Your goal
Retype exactly the span of lines below from the one with "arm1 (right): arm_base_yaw" through the one with "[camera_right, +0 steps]". Do not include pictures.
══ Source material
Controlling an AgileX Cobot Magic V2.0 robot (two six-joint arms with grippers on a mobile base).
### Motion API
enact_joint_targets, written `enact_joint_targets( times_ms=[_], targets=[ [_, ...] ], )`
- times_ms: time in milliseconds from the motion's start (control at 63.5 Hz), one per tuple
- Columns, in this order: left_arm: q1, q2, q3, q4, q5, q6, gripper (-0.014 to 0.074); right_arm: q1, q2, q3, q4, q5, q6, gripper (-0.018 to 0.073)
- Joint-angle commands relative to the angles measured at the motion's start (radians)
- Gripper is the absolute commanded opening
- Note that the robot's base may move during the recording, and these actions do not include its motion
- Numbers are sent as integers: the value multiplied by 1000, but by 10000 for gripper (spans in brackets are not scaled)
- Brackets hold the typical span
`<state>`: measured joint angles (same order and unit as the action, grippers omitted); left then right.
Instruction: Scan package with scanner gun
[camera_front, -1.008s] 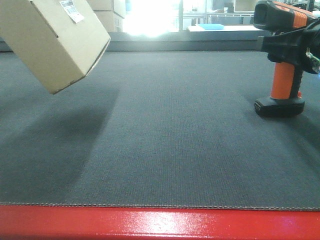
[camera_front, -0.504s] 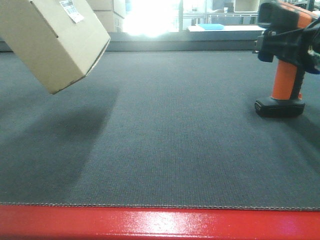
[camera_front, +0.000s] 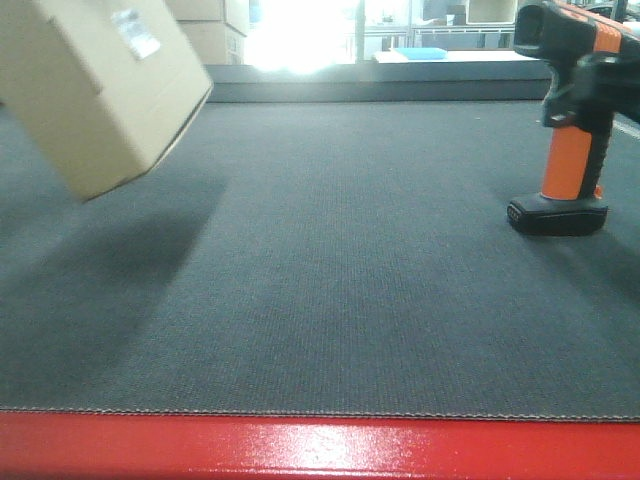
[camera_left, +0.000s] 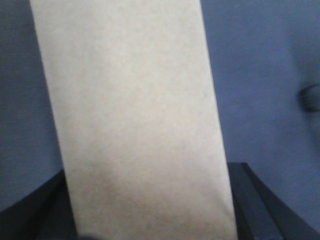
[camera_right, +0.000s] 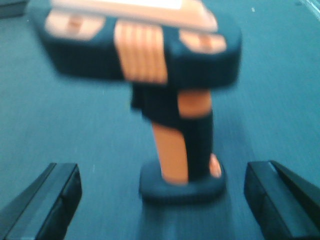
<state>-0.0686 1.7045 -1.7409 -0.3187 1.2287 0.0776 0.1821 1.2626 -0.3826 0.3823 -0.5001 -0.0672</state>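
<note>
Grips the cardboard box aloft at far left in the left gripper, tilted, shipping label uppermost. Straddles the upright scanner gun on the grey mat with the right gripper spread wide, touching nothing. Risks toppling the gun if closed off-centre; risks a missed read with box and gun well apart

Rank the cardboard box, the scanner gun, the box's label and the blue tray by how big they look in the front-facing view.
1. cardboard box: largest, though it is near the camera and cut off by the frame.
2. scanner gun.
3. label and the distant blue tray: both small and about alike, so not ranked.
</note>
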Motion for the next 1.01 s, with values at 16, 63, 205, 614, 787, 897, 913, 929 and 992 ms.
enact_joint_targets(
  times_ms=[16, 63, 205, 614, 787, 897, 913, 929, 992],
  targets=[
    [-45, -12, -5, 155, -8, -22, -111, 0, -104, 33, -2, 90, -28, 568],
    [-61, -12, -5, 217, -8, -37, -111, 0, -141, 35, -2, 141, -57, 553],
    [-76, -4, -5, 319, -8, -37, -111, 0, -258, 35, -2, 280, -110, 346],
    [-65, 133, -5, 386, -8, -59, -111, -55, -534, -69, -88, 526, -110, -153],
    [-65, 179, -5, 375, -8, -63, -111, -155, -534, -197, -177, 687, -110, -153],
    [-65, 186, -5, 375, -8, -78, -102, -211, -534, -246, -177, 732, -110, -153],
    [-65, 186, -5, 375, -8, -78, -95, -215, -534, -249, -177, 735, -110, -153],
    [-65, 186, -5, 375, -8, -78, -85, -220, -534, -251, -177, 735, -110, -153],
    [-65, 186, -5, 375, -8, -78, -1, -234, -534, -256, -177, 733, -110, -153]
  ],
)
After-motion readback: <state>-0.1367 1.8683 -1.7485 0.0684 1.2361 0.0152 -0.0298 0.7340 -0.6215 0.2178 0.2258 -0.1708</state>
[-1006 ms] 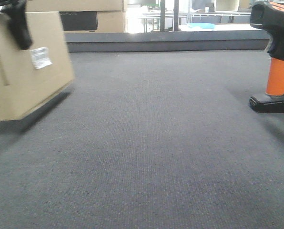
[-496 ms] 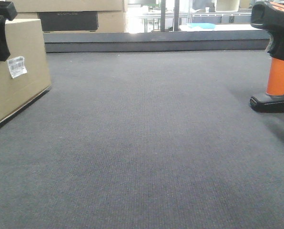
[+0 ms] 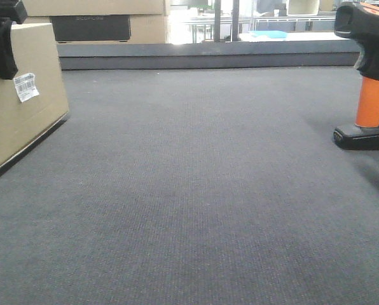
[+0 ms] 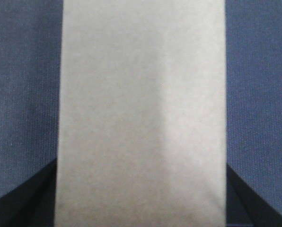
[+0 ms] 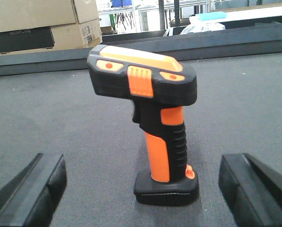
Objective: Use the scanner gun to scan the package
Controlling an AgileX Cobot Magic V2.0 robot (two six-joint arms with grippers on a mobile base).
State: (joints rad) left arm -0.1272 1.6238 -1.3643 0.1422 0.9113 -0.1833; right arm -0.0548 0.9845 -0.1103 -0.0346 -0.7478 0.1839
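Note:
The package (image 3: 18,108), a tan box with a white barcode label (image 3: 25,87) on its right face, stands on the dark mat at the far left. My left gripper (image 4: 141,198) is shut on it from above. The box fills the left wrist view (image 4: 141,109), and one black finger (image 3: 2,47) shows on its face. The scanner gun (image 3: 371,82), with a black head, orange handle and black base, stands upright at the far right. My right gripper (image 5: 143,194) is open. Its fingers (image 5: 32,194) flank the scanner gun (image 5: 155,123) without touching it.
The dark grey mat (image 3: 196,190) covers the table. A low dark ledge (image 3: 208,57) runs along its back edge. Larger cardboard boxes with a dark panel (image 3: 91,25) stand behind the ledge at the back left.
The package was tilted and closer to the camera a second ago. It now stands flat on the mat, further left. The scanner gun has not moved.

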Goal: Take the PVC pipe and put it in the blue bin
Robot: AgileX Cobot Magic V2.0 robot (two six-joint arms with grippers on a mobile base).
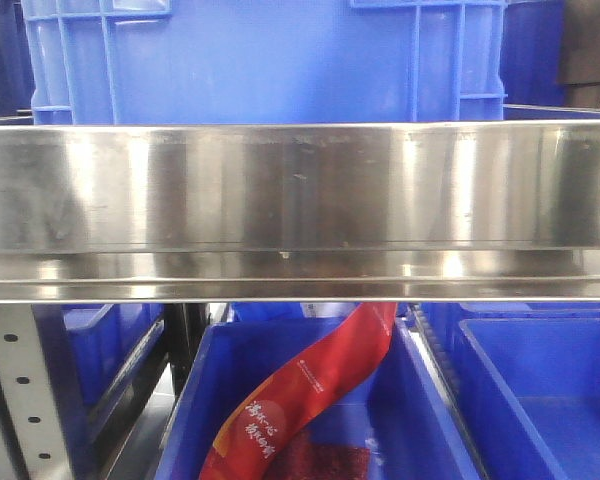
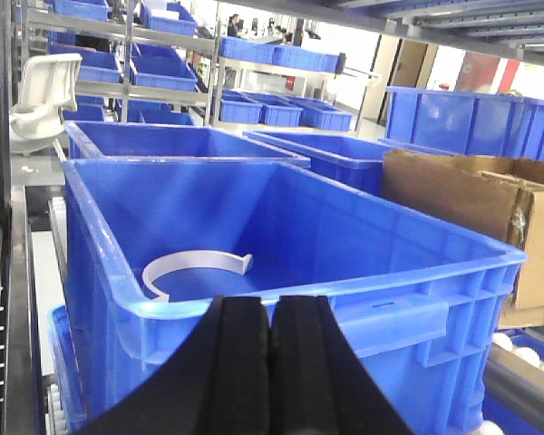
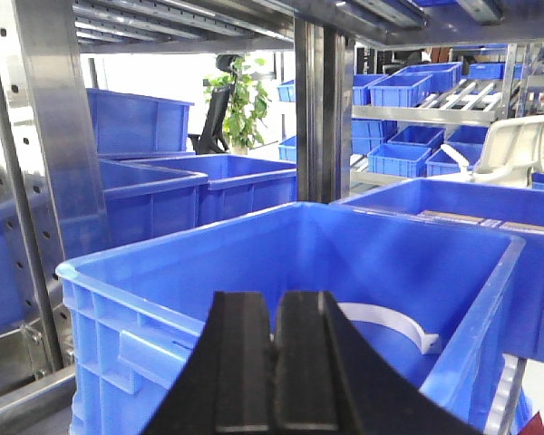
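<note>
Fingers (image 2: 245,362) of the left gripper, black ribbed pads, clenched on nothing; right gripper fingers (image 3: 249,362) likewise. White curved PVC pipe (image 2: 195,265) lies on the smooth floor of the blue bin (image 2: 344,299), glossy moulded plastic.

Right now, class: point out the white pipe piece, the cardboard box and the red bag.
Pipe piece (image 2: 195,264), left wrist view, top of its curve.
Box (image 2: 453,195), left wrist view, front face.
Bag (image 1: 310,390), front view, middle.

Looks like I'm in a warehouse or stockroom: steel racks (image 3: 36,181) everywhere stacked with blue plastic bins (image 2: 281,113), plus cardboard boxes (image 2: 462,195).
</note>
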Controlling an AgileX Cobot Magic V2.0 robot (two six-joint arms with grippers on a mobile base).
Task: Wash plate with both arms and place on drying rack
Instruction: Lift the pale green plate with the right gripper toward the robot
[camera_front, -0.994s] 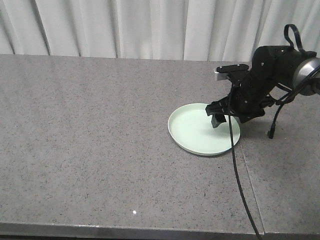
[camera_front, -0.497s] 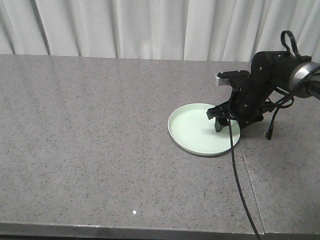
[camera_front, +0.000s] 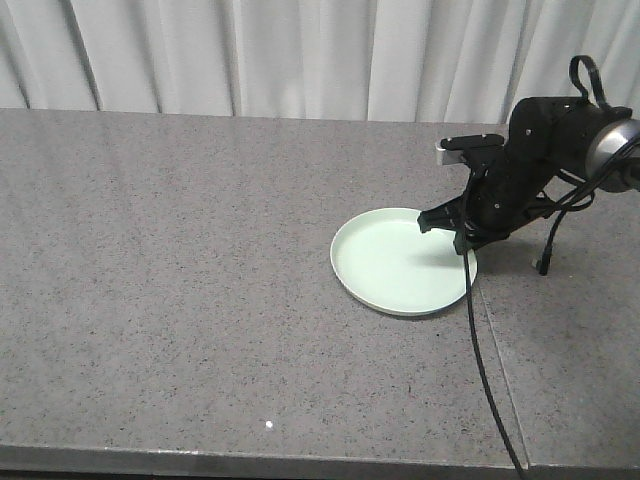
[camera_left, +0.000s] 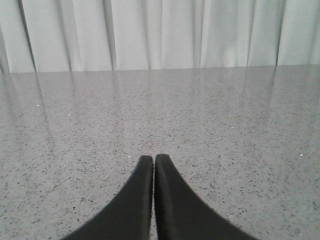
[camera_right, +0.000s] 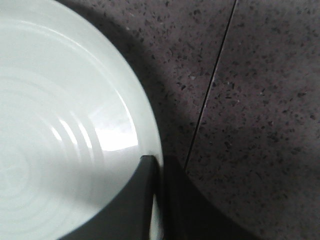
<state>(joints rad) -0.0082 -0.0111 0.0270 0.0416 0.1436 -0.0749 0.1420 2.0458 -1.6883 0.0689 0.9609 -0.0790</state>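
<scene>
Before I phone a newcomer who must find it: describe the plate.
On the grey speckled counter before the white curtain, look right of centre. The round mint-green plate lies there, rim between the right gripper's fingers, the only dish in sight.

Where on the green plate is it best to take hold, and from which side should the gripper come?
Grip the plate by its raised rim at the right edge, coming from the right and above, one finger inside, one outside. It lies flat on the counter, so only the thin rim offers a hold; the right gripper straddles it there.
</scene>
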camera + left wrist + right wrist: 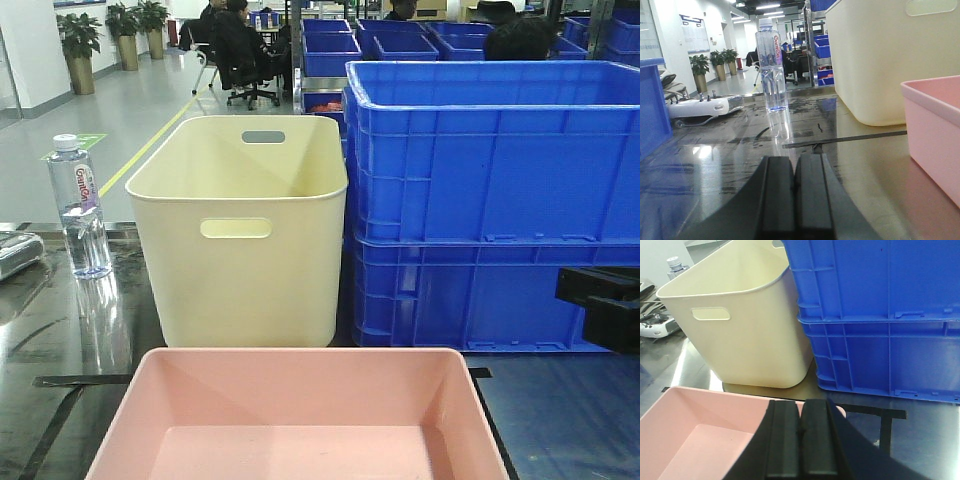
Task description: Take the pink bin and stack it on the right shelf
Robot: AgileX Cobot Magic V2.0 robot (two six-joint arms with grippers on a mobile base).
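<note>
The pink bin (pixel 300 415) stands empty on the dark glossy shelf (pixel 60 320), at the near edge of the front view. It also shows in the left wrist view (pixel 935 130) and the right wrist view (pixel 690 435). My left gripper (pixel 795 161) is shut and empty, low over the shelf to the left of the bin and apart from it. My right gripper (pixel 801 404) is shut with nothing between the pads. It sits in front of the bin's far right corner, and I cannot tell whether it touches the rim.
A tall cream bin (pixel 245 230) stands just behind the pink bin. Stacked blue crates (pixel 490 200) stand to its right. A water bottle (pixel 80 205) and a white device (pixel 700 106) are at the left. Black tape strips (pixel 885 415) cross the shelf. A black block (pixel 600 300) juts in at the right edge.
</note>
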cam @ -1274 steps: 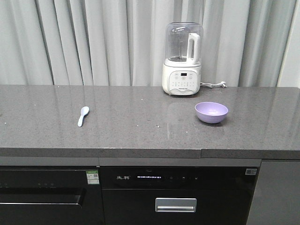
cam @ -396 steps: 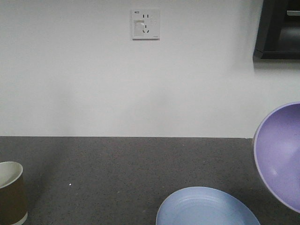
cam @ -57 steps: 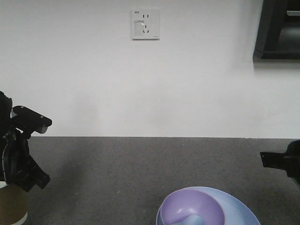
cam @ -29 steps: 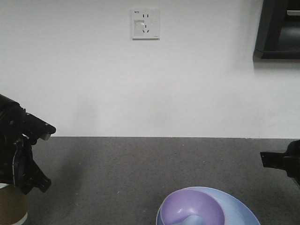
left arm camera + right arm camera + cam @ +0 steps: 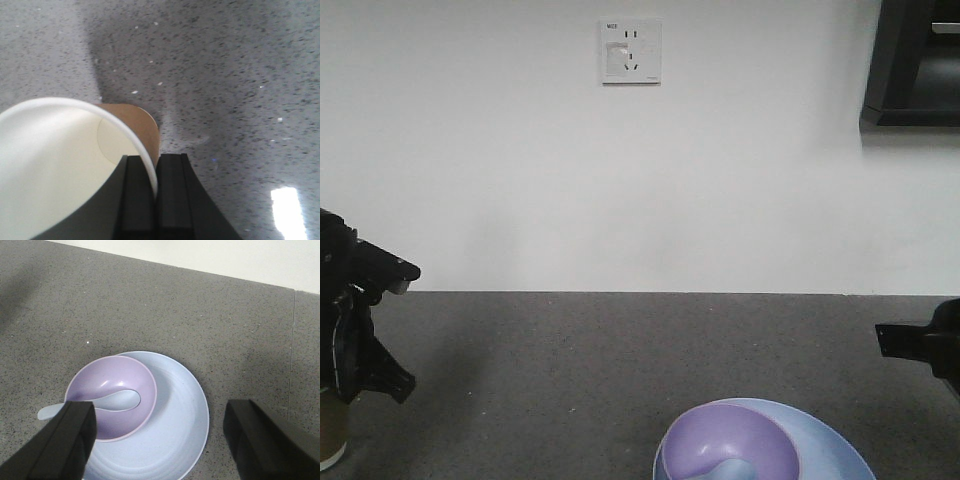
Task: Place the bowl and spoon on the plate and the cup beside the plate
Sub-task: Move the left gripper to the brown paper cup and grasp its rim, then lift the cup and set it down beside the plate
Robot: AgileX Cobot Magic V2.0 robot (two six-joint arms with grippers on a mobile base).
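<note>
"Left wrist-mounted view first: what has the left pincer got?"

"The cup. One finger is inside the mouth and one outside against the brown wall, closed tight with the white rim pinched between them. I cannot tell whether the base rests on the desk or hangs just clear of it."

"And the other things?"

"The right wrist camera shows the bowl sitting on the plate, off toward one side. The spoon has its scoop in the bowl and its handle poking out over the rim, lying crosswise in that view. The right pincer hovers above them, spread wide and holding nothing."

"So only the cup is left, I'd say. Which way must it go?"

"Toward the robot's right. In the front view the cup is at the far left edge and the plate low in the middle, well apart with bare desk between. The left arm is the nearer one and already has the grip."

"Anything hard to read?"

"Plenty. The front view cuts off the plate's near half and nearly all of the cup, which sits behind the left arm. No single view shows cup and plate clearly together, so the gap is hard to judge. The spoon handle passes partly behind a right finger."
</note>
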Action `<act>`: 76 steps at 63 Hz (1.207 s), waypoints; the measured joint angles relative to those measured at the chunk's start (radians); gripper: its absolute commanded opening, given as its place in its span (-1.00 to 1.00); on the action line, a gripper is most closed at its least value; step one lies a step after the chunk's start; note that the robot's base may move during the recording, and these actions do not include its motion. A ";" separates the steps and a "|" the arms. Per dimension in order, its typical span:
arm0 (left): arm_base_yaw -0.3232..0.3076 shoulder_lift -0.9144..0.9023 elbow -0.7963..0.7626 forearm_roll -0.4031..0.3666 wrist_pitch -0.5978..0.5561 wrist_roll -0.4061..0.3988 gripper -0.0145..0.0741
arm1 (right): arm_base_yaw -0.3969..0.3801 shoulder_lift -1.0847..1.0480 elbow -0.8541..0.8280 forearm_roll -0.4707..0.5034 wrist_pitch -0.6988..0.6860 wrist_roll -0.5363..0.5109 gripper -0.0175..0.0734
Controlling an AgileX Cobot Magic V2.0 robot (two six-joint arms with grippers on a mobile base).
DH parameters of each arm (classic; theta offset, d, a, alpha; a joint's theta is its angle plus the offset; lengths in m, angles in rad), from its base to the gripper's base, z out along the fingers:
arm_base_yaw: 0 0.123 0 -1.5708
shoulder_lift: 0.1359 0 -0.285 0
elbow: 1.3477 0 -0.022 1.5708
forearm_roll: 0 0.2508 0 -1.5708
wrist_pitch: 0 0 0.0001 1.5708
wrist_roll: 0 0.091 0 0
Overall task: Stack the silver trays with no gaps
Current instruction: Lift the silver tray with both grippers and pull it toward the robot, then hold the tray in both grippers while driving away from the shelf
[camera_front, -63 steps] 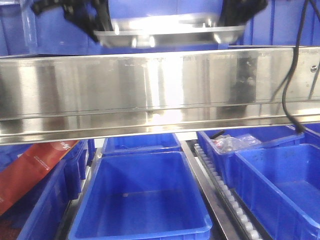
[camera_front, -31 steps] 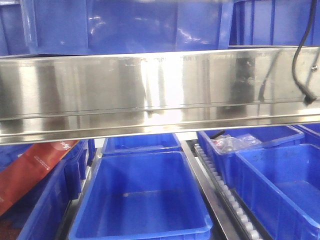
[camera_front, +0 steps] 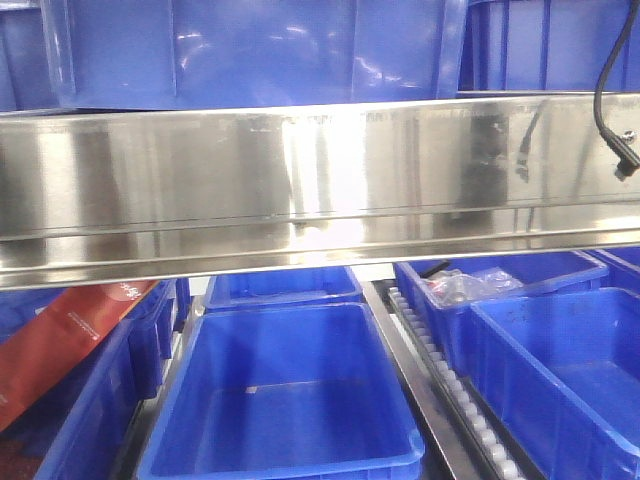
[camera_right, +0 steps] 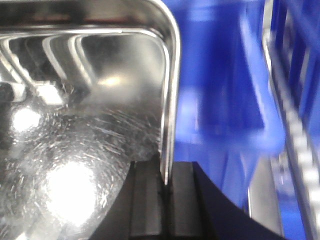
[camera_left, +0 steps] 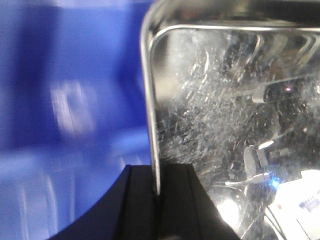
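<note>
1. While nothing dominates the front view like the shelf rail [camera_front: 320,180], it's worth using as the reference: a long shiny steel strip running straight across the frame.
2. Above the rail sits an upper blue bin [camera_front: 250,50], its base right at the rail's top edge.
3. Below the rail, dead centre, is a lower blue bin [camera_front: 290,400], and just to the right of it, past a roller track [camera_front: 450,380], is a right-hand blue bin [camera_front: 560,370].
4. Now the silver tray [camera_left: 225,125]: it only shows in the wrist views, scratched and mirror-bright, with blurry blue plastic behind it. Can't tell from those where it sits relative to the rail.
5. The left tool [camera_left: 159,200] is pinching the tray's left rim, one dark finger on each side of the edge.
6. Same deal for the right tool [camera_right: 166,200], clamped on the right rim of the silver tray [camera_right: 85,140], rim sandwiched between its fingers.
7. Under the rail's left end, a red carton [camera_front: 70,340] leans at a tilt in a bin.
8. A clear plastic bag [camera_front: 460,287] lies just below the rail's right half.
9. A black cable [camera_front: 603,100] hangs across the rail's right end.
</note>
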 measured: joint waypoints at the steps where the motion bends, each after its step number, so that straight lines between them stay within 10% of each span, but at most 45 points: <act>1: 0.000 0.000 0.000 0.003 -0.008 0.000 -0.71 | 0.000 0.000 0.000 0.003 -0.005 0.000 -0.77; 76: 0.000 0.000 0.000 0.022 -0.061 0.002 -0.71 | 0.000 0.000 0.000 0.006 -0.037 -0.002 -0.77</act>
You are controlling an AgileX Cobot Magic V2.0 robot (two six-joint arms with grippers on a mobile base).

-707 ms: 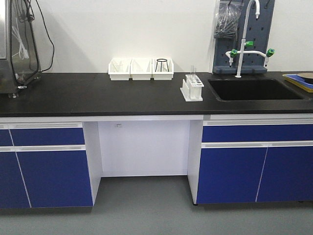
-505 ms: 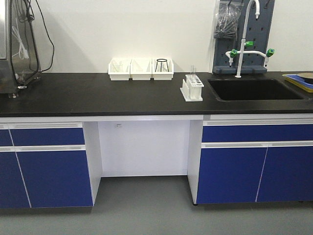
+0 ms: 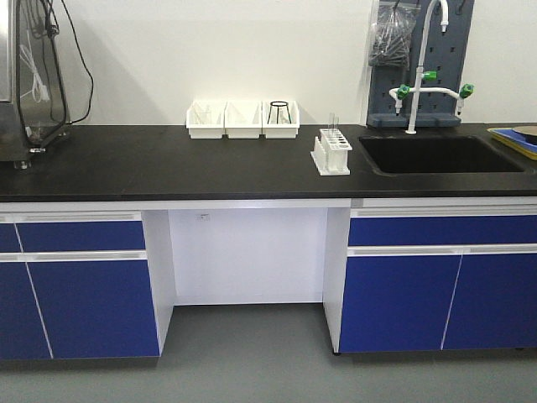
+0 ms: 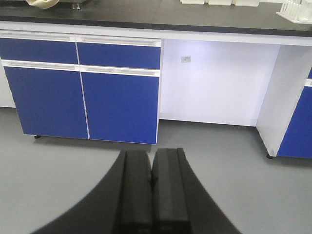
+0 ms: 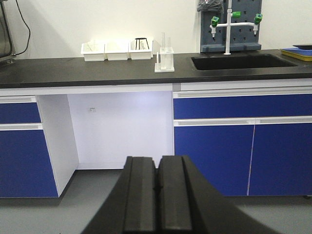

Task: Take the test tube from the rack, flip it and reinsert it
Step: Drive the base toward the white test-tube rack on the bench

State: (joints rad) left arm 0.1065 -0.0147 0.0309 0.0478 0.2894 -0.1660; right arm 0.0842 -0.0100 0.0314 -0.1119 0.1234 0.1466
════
Solution to the problem
arm1 (right): arm_base_yaw -0.3969..0.3801 shoulder_lift -1.0847..1.0480 elbow -0.8541..0.8280 forearm_roll -0.4707..0.5034 wrist_pitch -0.6988..0.6860 wrist_roll -0.5363..0.5109 gripper -0.0175..0.0734
Controlling an AgileX Cobot Magic V2.0 robot (two six-joint arms with grippers on a mobile base).
DH parameters of each arm (classic; theta offset, d, a, alpha; a joint's theta is its angle plus the offset; lengths in m, angles in rad), from its base to the gripper's base, z out along the fingers:
arm_base_yaw: 0 0.123 0 -1.5708
shoulder_lift: 0.1359 0 -0.285 0
elbow: 1.3477 0 -0.022 1.5708
forearm_roll: 0 0.2508 0 -1.5708
wrist_pitch: 0 0 0.0001 1.5708
wrist_roll: 0 0.091 0 0
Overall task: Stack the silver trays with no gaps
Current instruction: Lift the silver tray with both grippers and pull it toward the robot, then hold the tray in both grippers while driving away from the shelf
[camera_front, -63 steps] 
[camera_front, -31 steps] 
[camera_front, +0 steps] 
[camera_right, +0 steps] 

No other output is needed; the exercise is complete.